Items from a dataset
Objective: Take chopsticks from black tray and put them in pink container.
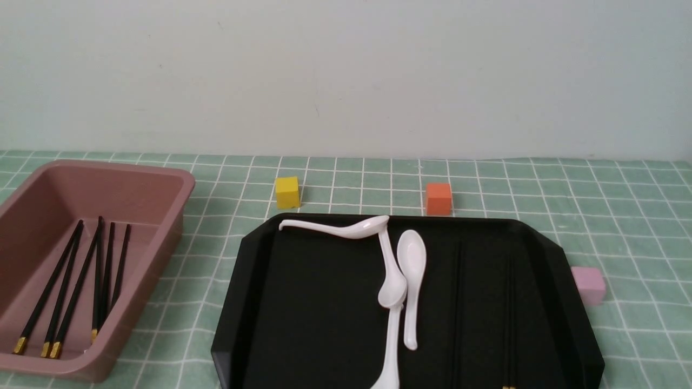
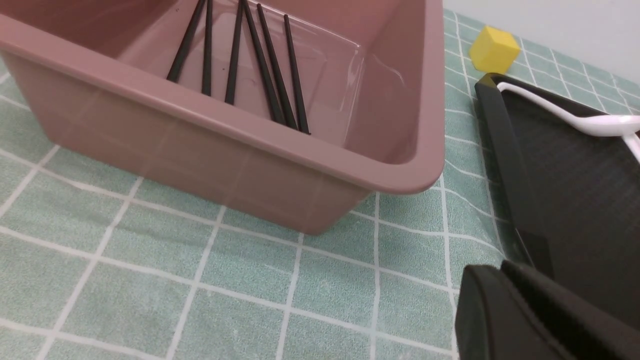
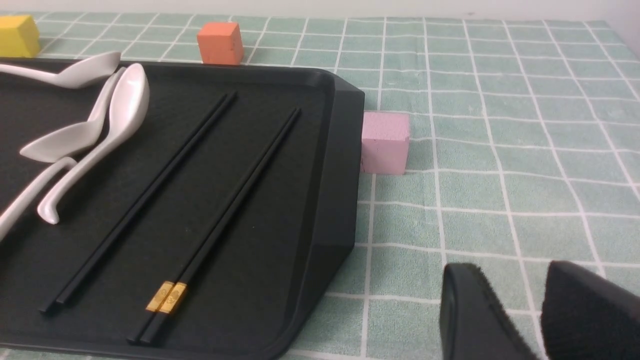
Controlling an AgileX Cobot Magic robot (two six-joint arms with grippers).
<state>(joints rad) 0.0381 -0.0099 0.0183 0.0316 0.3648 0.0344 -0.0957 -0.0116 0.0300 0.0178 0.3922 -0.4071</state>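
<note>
The chopsticks (image 3: 220, 200) left on the black tray (image 3: 330, 210) run six-to-twelve, at ten o'clock of the empty, slightly parted right gripper (image 3: 537, 320), the nearer arm.

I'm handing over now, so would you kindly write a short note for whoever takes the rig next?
Left hand: shut, holding nothing, beside the black tray's left edge, near the pink container.
Right hand: slightly open, empty, over the cloth off the tray's right side.
Done: six chopsticks lie in the pink container.
Left: chopsticks on the tray along its right part, in two close pairs by the look of it, beside four white spoons, which stay.
</note>
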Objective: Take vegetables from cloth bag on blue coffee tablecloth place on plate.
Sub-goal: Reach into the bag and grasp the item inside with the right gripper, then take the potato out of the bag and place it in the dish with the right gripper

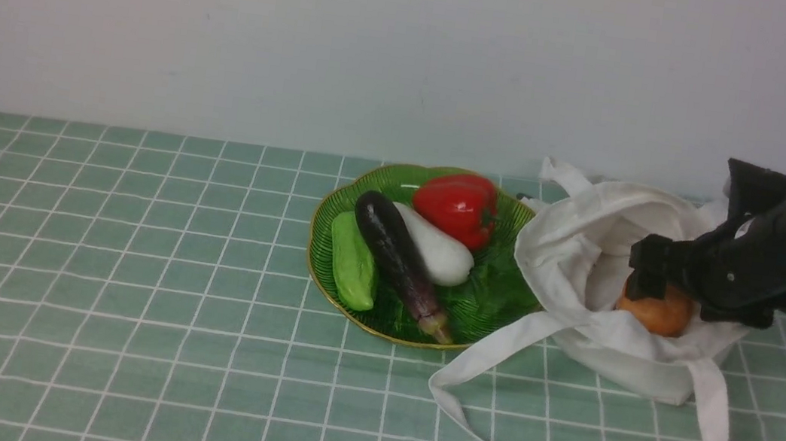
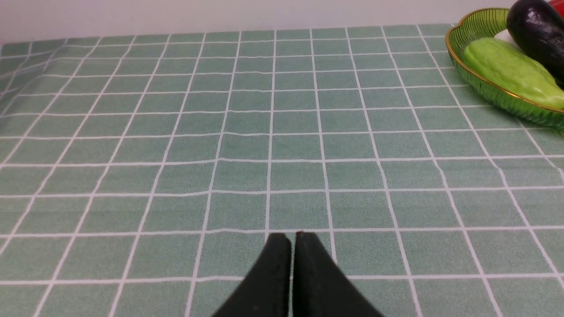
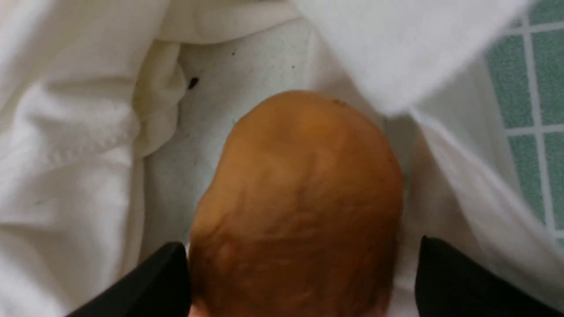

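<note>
The orange-brown potato (image 1: 658, 312) lies inside the open white cloth bag (image 1: 580, 238) at the right of the tablecloth (image 1: 130, 254). My right gripper (image 1: 651, 281) reaches into the bag. In the right wrist view the gripper (image 3: 299, 244) is open, its fingers on either side of the potato (image 3: 299, 189), one touching and one a little apart, with the bag fabric (image 3: 66, 132) all round. The green plate (image 1: 330, 216) stands just left of the bag. My left gripper (image 2: 291, 237) is shut and empty low over bare cloth (image 2: 220, 132); the front view does not show it.
The plate holds a red pepper (image 1: 457, 206), a white eggplant (image 1: 438, 249), a purple eggplant (image 1: 395, 259) and a green cucumber (image 1: 353, 261). The bag's long strap (image 1: 488, 362) loops over the cloth in front. A wall runs behind the table.
</note>
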Available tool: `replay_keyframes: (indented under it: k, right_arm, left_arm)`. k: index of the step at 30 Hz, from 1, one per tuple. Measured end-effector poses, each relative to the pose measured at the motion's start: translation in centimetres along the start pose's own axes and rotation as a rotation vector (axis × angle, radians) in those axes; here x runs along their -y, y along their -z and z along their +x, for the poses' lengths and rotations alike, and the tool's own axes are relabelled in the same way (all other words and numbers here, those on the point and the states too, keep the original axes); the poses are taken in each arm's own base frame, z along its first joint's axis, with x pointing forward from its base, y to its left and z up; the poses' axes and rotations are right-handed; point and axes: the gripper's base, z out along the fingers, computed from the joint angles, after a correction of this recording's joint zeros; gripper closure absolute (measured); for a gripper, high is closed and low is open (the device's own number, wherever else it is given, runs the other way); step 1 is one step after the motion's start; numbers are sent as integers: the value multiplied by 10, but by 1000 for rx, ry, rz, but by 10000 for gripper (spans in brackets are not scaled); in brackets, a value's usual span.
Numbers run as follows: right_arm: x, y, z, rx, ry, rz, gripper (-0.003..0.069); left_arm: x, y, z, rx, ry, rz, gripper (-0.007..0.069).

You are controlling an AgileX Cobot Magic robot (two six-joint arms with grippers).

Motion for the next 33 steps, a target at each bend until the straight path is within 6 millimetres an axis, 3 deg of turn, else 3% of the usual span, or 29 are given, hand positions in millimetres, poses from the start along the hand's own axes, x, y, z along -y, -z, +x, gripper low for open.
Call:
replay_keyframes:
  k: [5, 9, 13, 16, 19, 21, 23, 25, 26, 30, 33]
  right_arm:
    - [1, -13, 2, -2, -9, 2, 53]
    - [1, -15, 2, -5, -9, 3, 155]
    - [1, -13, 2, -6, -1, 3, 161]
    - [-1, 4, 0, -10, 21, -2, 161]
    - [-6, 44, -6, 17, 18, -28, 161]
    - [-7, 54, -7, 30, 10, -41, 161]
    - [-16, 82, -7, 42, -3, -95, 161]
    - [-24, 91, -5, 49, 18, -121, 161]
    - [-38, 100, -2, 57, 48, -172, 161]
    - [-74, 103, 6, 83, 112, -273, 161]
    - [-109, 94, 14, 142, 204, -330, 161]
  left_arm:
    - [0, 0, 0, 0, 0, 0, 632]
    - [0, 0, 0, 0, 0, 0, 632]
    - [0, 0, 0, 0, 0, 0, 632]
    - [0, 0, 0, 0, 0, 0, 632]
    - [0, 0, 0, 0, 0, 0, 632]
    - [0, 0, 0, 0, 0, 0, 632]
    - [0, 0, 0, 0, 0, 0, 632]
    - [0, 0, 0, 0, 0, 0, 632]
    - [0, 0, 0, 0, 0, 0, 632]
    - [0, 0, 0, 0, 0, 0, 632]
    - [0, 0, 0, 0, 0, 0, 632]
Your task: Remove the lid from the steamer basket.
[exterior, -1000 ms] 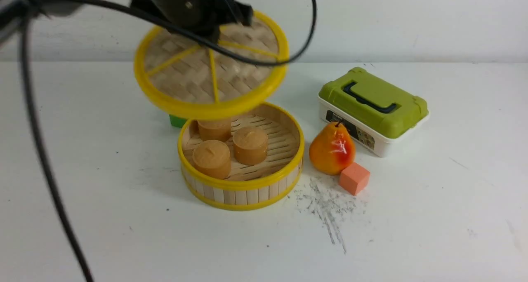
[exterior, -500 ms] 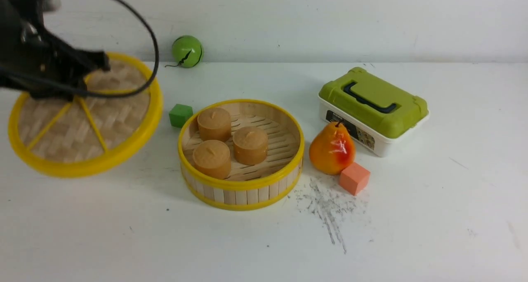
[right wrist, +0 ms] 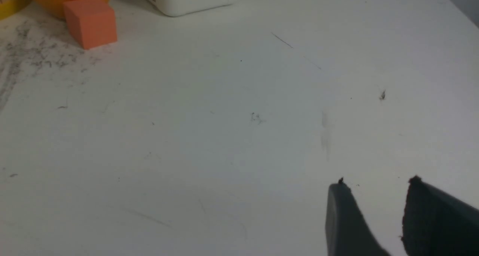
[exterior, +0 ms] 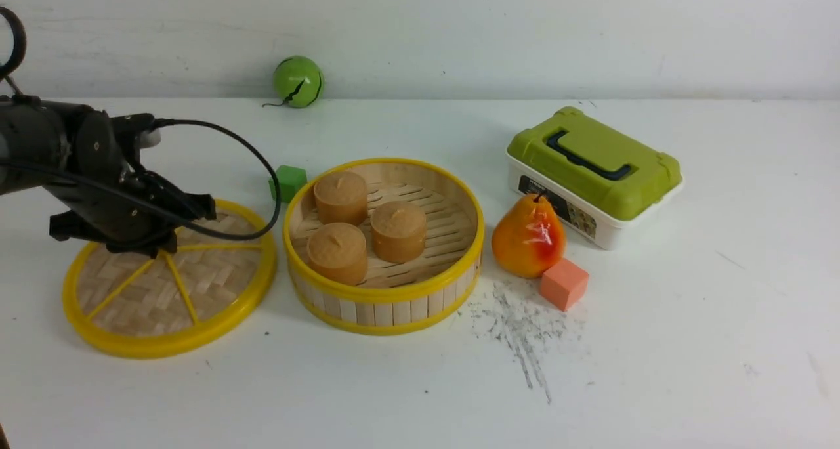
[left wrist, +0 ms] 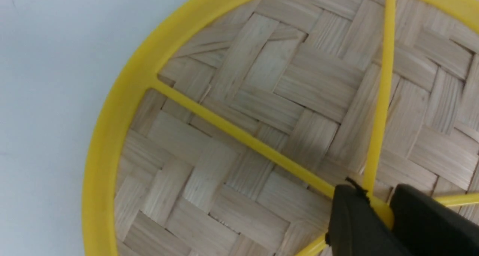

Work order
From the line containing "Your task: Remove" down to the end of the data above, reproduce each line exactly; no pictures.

Problem solution
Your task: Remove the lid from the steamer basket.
[exterior, -1000 ms] 
[exterior, -500 ms] 
[right wrist, +0 ms] 
[exterior, +0 ms] 
[left wrist, +0 ms] 

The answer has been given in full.